Scoop had an unfortunately unforgettable scene of a naked Andrew watching the Newsnight interview in the bath and stepping out to reveal his bare bottom (well, the bare bottom of Sewell’s prosthetics). But it didn’t have many other scenes imagining what Andrew is like in his private life.
In A Very Royal Scandal, however, Andrew is shown enjoying a hunting weekend with friends on the evening that Newsnight airs. We also see the royal playing charades with family. We see imagined conversations between his daughters. And we see Fergie (Claire Rushbrook) asking him if he’s guilty while he angrily hits golf balls into the dark night sky.
Andrew asking Maitlis if she’s been abused
This is a big moment in A Very Royal Scandal, which is completely omitted from Scoop.
Both dramatisations show Andrew’s pre-meeting with the Newsnight team, where they persuade him to agree to the interview, but it’s only in the new series that we see Andrew asking Maitlis, MacLean and McAlister if any of them have been abused.
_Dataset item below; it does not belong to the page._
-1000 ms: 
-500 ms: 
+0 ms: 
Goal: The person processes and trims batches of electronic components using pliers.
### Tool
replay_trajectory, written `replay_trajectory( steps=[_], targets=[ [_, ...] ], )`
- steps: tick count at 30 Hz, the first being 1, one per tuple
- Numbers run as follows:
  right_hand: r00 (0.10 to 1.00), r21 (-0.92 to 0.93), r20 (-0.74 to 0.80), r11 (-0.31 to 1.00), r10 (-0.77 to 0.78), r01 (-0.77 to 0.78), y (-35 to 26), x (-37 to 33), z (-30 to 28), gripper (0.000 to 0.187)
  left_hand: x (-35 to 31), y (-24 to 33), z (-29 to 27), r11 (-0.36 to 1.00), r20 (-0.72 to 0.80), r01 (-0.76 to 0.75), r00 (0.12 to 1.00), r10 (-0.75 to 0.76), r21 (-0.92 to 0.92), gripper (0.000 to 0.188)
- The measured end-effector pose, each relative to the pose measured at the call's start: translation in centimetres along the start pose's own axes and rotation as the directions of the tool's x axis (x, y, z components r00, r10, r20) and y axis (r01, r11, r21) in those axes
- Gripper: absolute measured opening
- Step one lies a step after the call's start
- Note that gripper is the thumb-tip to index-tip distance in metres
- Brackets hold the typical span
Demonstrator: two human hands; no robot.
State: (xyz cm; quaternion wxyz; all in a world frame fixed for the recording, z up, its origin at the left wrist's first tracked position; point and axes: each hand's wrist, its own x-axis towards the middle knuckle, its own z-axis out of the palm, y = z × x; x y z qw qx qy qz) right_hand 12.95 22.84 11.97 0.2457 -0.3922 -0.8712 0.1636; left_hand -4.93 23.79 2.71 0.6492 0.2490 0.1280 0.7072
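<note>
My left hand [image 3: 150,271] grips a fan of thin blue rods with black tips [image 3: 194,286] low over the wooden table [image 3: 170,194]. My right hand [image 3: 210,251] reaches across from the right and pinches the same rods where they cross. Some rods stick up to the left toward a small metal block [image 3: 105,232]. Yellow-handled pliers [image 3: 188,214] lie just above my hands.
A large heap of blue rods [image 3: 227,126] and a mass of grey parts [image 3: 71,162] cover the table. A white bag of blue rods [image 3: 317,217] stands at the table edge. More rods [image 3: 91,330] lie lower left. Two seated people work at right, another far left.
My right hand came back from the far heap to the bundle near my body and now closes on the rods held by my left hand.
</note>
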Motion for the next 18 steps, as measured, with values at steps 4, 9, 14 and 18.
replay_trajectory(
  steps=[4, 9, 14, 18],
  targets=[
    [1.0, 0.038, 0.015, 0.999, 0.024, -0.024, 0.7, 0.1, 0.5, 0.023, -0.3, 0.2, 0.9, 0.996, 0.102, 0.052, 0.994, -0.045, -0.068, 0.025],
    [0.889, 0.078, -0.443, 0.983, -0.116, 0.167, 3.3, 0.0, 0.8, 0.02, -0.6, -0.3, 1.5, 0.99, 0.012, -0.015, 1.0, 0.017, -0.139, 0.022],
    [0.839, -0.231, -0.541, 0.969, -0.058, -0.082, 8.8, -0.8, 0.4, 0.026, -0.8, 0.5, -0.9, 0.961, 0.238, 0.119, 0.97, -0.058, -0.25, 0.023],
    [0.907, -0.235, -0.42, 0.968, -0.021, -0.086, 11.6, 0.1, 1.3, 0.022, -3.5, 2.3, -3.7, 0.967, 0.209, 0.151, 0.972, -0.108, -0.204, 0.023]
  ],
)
It is presented as an apparent attempt to see if their judgment of the case would be coloured by any personal experience.
Maitlis, shocked by the question, responds: “Nothing that bears comparison.” Later, we see Maitlis confiding in her husband that the question made her think about her experience of being stalked. In 2022, a stalker who has had a three-decade fixation with Maitlis was jailed for eight years after attempting to breach a restraining order for the 20th time.
The Independent understands that the abuse question was included in the show following interviews with people present at the meeting. Representatives for Maitlis and Andrew have been contacted about whether the question was in fact asked.